Brief: The reply must repeat the listing below exactly and carry none of its pictures.
============
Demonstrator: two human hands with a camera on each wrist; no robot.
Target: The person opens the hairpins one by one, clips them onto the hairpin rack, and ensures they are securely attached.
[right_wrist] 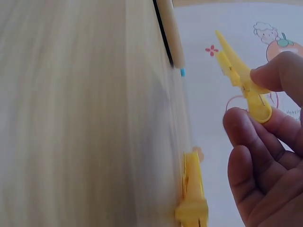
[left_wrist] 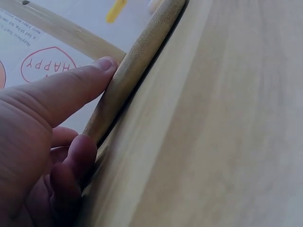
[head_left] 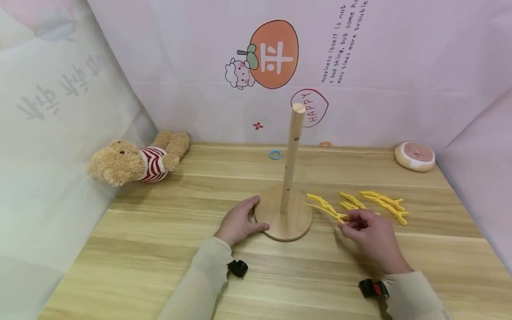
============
Solution to this problem:
Demonstrator: two human hands with a camera on each wrist; no robot.
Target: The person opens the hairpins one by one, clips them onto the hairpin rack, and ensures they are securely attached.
[right_wrist] 
[left_wrist] 
[head_left] 

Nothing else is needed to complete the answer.